* **WORK REQUIRED**:
Once the line holding "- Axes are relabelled" is found in the listing below, write it out and each later line exactly, up to and including the one holding "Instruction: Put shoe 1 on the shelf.".

- - - - - - -

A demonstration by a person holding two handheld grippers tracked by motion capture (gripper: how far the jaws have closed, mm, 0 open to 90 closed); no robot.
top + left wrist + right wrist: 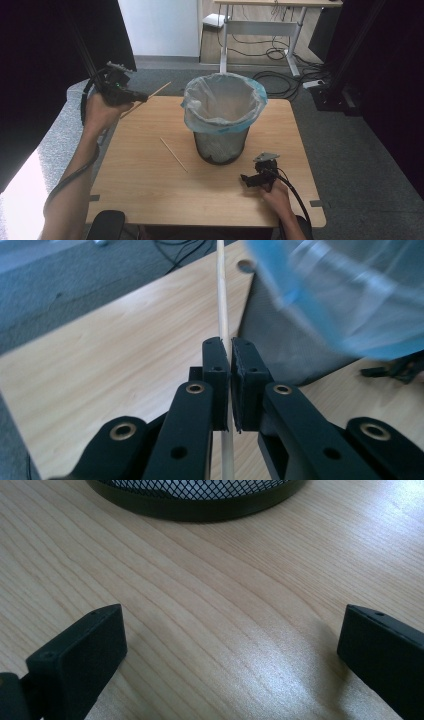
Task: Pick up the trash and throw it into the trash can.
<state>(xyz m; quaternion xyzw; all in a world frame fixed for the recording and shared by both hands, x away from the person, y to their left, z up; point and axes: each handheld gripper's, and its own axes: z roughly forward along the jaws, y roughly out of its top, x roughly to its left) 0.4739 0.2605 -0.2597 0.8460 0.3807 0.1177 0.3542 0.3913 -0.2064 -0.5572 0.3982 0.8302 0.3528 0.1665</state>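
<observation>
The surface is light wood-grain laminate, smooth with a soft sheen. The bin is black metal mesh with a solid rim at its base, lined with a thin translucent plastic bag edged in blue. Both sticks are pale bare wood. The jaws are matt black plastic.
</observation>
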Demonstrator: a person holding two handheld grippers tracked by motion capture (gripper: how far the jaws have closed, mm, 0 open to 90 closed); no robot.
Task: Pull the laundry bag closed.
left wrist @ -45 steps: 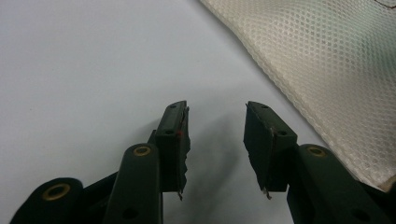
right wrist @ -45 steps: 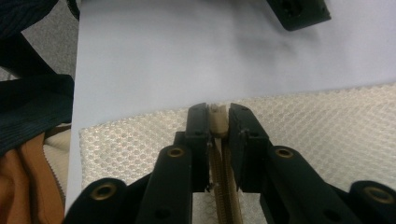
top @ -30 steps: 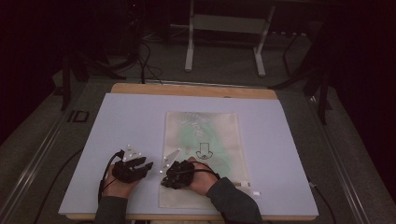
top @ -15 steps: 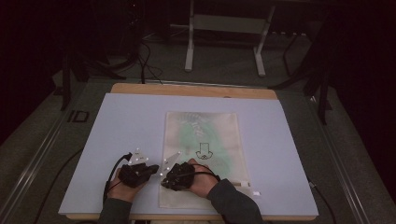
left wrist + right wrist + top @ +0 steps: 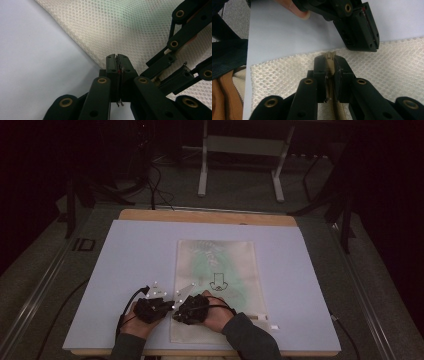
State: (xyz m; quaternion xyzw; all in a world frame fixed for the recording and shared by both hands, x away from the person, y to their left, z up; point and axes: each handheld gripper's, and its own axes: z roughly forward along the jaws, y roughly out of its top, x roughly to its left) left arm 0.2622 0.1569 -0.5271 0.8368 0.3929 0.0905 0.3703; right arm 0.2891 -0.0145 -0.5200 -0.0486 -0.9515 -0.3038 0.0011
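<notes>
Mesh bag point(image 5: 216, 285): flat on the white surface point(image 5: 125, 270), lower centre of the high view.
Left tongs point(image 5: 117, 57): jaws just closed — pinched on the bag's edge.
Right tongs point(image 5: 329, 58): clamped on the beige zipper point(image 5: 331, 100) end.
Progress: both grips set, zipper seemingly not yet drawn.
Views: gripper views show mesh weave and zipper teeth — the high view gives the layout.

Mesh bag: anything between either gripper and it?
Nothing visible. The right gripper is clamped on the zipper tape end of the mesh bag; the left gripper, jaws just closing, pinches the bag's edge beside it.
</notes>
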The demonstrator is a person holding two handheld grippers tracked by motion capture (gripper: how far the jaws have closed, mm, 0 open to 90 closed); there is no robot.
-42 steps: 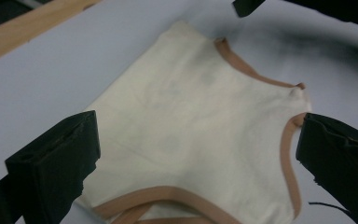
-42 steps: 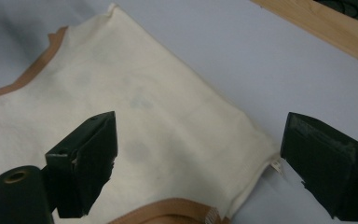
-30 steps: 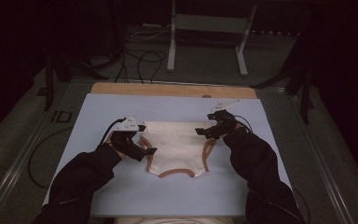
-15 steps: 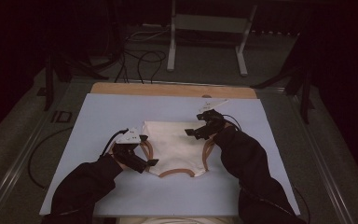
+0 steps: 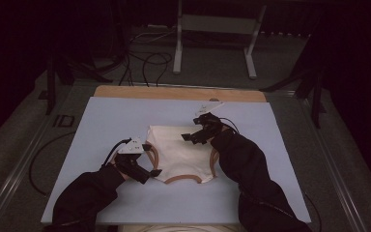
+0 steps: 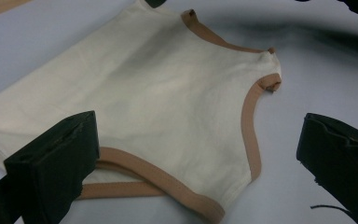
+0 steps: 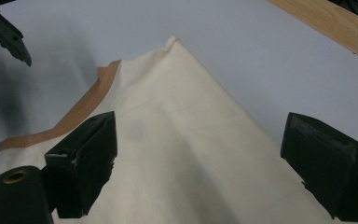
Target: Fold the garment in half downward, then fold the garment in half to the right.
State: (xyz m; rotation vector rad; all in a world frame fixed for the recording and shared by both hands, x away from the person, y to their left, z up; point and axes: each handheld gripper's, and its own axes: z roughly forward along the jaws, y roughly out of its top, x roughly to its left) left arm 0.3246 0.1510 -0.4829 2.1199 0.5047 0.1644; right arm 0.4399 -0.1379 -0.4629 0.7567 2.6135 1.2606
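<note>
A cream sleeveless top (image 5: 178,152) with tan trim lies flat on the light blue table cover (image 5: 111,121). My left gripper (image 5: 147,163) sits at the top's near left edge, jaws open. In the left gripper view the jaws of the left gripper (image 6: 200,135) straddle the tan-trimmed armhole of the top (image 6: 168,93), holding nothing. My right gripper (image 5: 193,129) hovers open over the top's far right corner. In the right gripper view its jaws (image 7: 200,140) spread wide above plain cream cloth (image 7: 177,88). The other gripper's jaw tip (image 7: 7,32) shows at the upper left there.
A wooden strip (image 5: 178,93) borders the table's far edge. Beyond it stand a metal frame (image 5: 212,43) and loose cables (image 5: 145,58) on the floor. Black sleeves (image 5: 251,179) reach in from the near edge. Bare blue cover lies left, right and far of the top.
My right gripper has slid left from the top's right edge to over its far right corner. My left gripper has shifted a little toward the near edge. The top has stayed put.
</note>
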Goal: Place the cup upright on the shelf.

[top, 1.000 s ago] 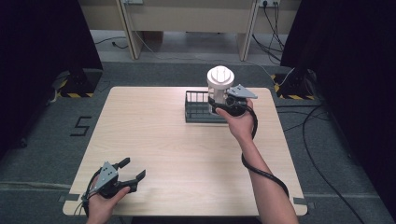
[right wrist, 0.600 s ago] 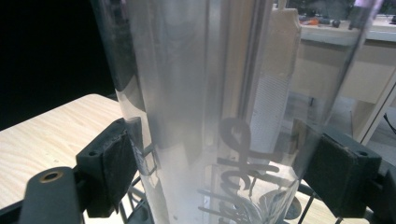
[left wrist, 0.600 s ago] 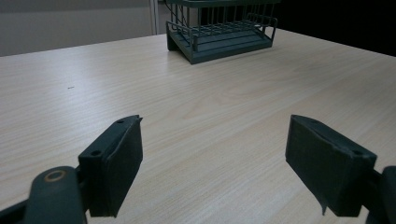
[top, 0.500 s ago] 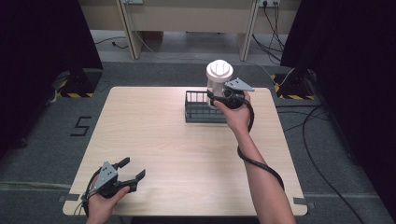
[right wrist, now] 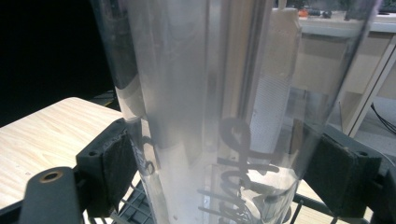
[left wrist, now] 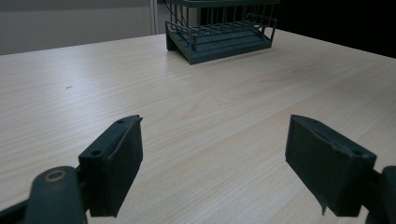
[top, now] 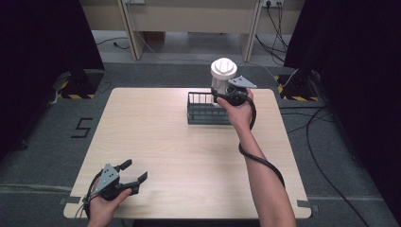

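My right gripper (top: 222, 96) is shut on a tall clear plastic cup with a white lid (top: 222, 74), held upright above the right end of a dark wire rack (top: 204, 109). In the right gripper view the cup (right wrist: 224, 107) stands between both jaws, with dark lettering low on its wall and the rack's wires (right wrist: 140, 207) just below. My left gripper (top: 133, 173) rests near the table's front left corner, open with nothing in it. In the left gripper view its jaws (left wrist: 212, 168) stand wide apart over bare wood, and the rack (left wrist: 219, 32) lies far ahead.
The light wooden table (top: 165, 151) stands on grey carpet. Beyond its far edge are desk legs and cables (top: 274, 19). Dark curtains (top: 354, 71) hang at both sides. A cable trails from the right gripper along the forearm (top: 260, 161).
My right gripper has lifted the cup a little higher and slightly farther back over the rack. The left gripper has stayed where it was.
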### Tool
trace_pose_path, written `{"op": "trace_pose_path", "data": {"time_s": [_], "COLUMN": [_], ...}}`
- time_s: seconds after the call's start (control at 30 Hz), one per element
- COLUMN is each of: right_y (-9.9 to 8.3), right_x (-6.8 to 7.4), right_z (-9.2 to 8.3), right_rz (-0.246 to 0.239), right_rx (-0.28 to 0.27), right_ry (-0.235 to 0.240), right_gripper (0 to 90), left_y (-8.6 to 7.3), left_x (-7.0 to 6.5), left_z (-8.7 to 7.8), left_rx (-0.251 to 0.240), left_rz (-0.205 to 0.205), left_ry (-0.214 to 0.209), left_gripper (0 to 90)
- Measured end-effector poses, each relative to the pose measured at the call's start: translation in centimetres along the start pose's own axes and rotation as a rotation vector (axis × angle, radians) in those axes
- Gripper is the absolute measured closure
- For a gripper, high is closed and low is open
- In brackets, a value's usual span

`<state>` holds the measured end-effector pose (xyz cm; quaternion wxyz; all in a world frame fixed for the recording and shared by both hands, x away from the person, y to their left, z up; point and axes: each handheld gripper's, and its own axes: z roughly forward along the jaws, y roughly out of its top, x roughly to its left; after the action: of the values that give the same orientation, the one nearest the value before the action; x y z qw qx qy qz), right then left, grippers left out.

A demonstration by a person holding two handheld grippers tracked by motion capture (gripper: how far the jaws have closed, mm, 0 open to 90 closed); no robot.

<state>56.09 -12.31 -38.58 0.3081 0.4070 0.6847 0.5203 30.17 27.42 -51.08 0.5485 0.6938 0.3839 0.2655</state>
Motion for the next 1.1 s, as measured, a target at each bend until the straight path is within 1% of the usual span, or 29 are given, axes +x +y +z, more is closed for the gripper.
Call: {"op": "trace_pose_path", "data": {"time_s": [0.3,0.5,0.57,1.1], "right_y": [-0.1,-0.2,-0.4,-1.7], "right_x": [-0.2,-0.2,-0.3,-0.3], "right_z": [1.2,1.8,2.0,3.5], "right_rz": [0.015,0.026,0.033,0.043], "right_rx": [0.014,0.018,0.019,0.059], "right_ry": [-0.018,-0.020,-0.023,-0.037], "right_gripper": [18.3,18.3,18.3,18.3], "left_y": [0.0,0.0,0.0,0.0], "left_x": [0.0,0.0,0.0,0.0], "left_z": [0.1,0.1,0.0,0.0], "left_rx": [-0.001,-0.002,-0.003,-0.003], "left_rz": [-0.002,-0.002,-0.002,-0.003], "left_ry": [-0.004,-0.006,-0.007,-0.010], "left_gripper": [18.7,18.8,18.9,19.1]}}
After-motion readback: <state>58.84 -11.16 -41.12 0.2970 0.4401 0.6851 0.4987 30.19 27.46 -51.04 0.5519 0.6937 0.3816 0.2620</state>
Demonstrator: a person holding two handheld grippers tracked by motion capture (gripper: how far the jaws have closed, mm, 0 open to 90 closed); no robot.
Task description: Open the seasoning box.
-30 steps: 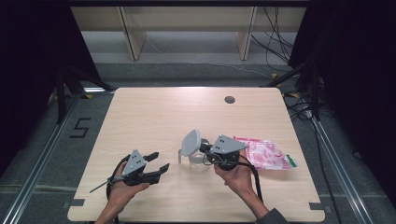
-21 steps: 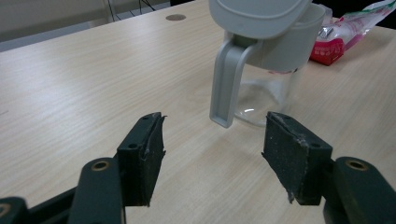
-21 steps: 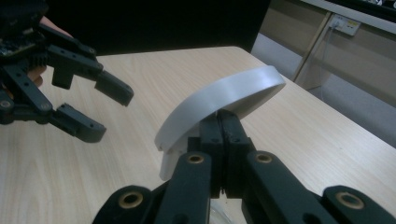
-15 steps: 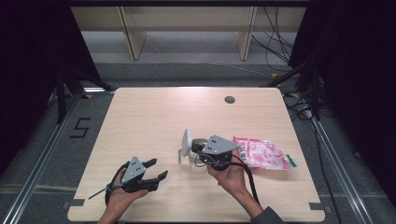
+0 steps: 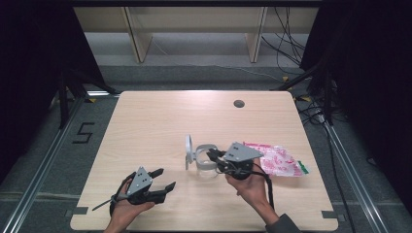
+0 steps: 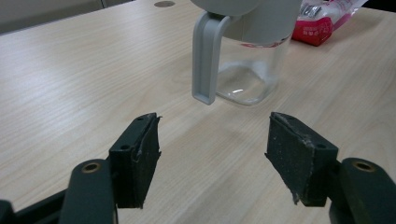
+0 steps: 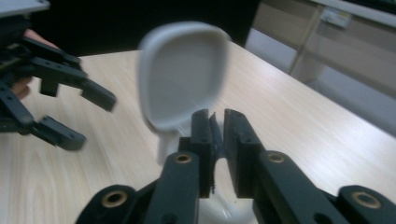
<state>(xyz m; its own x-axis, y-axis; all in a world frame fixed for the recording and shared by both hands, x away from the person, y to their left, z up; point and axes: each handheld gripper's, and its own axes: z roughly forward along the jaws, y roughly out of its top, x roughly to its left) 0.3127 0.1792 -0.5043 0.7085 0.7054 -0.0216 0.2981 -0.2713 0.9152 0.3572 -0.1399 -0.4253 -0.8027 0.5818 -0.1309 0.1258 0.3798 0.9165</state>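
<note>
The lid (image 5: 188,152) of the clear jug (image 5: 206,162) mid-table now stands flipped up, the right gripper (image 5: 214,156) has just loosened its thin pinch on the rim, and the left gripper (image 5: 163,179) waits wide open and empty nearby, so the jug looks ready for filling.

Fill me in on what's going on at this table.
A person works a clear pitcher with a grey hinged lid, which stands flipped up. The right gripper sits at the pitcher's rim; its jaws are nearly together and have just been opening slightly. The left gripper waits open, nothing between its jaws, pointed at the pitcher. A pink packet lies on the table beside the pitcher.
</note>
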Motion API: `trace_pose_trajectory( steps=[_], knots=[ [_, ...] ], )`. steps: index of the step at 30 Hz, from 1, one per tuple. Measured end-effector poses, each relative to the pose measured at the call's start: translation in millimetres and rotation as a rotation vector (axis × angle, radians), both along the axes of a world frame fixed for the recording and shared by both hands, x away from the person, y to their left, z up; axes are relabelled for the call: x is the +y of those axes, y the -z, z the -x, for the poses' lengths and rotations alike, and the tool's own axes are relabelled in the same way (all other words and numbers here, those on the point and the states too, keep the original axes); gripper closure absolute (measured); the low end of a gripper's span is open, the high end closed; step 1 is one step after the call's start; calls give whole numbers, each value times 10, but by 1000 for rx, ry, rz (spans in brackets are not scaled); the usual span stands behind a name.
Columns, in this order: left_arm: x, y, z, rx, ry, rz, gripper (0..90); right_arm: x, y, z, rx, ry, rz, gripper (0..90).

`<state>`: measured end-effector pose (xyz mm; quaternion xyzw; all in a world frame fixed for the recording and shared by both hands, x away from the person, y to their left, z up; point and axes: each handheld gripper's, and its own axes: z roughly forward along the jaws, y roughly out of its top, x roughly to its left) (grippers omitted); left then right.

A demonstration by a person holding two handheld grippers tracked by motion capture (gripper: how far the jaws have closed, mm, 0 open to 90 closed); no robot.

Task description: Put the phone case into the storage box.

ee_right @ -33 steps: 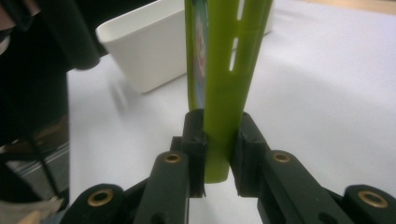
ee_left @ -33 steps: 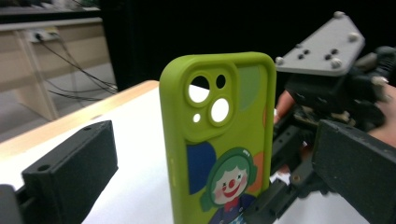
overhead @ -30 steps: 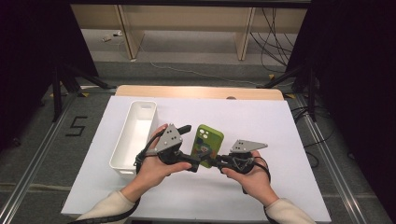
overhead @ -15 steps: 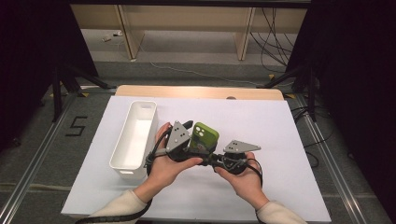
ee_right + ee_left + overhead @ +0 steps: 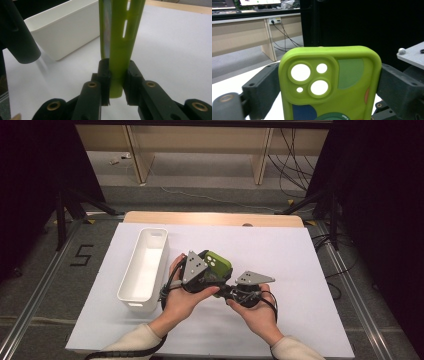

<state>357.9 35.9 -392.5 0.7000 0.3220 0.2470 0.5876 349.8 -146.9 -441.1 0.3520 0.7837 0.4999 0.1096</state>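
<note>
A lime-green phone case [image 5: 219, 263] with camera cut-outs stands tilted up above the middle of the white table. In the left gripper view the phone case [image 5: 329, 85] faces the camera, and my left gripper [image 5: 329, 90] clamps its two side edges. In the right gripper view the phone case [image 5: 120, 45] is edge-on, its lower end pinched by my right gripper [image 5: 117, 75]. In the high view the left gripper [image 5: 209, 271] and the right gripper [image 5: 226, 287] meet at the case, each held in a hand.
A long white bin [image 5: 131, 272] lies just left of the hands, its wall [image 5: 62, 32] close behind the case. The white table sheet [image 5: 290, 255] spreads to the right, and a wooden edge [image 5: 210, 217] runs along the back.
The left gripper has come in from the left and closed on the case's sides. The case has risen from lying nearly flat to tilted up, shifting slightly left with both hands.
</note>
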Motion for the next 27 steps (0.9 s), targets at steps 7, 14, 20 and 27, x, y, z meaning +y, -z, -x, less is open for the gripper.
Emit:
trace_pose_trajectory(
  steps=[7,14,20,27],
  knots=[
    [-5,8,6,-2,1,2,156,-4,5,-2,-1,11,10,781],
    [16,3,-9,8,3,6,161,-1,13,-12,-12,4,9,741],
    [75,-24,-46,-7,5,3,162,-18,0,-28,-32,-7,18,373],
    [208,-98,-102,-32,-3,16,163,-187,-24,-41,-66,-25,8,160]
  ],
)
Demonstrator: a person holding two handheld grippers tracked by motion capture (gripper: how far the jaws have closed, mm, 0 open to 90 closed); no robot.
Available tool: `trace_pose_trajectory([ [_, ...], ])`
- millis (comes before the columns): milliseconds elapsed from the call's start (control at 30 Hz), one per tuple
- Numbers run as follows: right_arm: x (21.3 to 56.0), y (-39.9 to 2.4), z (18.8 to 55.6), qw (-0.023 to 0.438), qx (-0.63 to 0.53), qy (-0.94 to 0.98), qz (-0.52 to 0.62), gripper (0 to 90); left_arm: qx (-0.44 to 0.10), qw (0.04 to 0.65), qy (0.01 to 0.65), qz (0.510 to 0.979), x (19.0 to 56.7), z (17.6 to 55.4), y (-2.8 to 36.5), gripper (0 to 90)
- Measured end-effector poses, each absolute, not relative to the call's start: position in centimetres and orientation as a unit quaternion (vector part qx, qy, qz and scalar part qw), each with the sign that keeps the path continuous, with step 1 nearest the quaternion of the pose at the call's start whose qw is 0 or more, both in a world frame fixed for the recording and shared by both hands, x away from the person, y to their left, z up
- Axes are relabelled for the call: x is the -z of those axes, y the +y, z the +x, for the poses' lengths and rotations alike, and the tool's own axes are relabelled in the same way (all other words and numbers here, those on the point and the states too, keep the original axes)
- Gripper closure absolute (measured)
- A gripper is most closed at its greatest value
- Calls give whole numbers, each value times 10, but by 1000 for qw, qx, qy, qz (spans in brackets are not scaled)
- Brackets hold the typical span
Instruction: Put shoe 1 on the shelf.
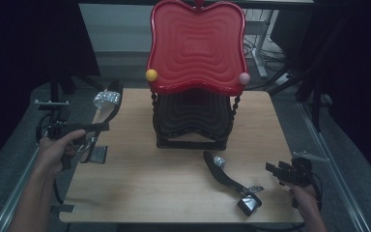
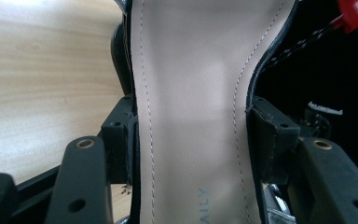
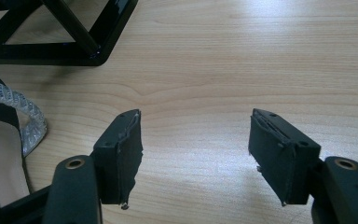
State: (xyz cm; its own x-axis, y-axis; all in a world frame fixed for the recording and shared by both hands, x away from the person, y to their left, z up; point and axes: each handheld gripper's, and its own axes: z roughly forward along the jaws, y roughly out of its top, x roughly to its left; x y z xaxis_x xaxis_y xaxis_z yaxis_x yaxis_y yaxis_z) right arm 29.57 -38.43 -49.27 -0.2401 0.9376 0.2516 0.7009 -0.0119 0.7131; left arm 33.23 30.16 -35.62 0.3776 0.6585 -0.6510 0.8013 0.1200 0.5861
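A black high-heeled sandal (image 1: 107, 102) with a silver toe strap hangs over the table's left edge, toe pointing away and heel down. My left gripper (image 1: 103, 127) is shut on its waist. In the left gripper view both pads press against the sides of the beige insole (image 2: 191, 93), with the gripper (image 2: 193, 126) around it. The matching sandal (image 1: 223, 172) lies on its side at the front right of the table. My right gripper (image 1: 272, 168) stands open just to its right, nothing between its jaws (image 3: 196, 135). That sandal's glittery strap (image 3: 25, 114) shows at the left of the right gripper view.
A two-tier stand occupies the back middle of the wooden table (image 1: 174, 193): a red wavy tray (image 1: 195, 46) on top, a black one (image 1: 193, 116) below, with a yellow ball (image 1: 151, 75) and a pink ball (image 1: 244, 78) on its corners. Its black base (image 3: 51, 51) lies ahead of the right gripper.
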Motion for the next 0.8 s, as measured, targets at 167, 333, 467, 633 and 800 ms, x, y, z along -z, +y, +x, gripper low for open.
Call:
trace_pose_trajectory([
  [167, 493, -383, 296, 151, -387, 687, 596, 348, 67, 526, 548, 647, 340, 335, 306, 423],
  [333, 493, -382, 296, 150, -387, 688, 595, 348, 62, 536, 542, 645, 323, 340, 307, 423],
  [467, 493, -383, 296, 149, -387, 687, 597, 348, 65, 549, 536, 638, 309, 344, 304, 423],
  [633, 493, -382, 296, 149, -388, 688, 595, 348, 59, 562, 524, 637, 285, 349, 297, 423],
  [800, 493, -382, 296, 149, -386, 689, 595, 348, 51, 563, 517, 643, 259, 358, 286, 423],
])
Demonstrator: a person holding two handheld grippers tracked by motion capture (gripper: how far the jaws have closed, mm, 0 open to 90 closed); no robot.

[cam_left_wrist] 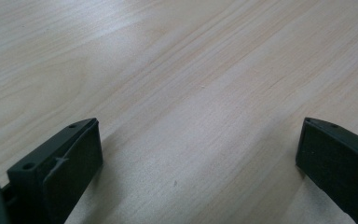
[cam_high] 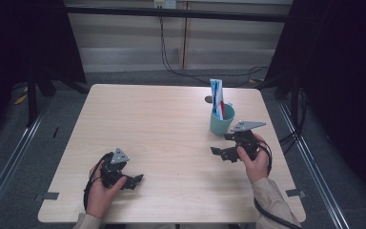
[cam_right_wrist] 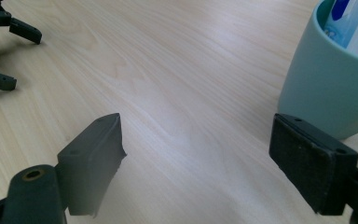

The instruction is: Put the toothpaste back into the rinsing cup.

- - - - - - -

* **SOLUTION**:
- Axes are relabelled for the call: x is the -z of those axes, y the +y, z the +x, for the poses' lengths and rotations alike, and the tool's own axes are relabelled in the same way (all other words and numbers here, those on the point and the states too, keep the original axes)
- Gripper closure absolute (measured)
- A gripper is most closed at its greatest value
- Calls give whole numbers, each value times 10, but by 1000 for qw, qx, qy, qz (spans in brackets are not scaled)
- Brackets hold the typical span
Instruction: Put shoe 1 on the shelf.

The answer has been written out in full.